• _Prompt_: Give the data again exactly as written, without any of its pictures.

◇ ◇ ◇ ◇

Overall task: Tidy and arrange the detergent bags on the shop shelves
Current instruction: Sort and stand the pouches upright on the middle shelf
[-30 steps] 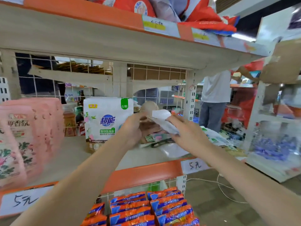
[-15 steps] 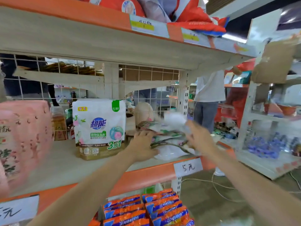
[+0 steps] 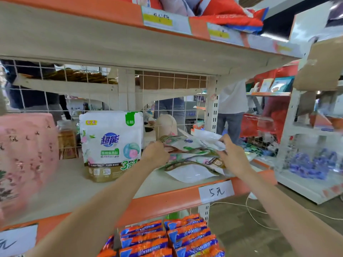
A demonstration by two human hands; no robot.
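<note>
Both hands on the heap of flat detergent bags (image 3: 193,154) at the right end of the middle shelf (image 3: 61,188). Left hand (image 3: 156,153) grip curled onto heap's left edge; right hand (image 3: 233,154) pinches a top bag's corner. Pouches look light, floppy, slick, so best held by their edges. Upright bag (image 3: 111,145) stands just left; open shelf in front, wire grid (image 3: 174,101) behind.
</note>
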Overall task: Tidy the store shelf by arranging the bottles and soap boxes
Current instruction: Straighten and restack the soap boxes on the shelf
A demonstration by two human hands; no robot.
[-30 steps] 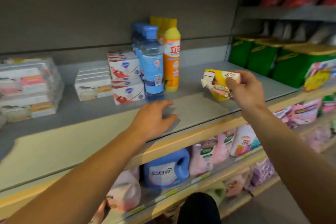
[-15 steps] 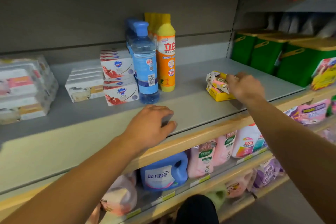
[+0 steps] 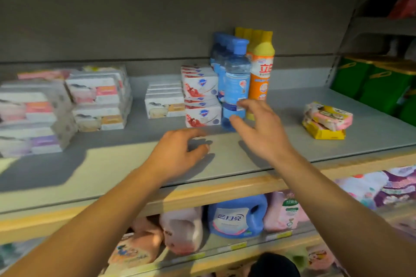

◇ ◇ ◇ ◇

• _Answer to the exercise_:
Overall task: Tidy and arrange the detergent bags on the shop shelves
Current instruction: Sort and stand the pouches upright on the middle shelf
[-30 steps] 
[-15 steps] 
[+0 steps] 
A demonstration by two human hands; no robot.
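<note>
Both hands on the heap of flat detergent bags (image 3: 193,154) at the right end of the middle shelf (image 3: 61,188). Left hand (image 3: 156,153) grip curled onto heap's left edge; right hand (image 3: 233,154) pinches a top bag's corner. Pouches look light, floppy, slick, so best held by their edges. Upright bag (image 3: 111,145) stands just left; open shelf in front, wire grid (image 3: 174,101) behind.
</note>
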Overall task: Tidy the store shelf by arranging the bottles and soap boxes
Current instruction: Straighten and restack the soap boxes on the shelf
A demonstration by two human hands; no robot.
[-30 steps] 
[-15 steps] 
[+0 steps] 

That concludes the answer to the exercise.